The task: Write out the data word for word, taking care that no picture is carried over.

Source data:
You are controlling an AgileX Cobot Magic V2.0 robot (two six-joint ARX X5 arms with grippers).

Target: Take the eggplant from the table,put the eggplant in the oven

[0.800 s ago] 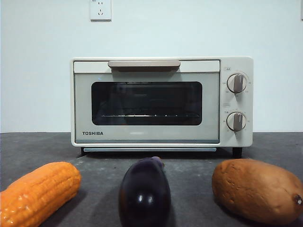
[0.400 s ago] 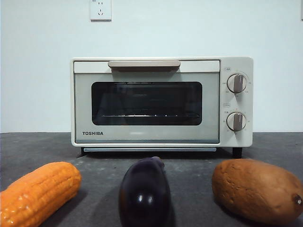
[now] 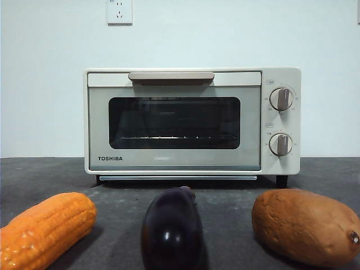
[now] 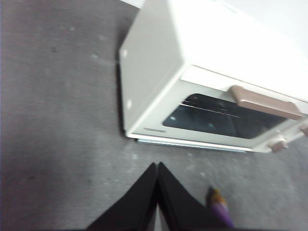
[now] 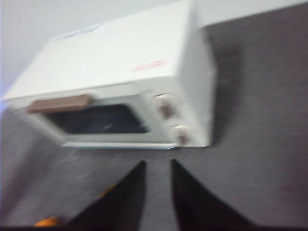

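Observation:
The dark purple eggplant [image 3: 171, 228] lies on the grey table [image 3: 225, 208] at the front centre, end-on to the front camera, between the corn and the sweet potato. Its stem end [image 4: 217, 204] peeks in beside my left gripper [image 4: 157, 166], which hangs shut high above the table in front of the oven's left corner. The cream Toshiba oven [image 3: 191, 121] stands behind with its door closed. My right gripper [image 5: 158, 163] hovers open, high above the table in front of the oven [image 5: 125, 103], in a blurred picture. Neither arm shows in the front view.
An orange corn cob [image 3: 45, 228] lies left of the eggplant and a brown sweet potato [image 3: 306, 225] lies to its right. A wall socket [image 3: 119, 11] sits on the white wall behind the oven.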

Exercise output:
You are controlling an AgileX Cobot Magic V2.0 robot (two six-joint ARX X5 arms with grippers).

Target: Take the eggplant from the table,put the eggplant in the oven

[0.800 s ago] 
[0.400 s ago] 
[now] 
[now] 
[now] 

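Observation:
The dark purple eggplant [image 3: 171, 228] lies on the grey table [image 3: 225, 208] at the front centre, end-on to the front camera, between the corn and the sweet potato. Its stem end [image 4: 217, 204] peeks in beside my left gripper [image 4: 157, 166], which hangs shut high above the table in front of the oven's left corner. The cream Toshiba oven [image 3: 191, 121] stands behind with its door closed. My right gripper [image 5: 158, 163] hovers open, high above the table in front of the oven [image 5: 125, 103], in a blurred picture. Neither arm shows in the front view.
An orange corn cob [image 3: 45, 228] lies left of the eggplant and a brown sweet potato [image 3: 306, 225] lies to its right. A wall socket [image 3: 119, 11] sits on the white wall behind the oven.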

No more output is needed here.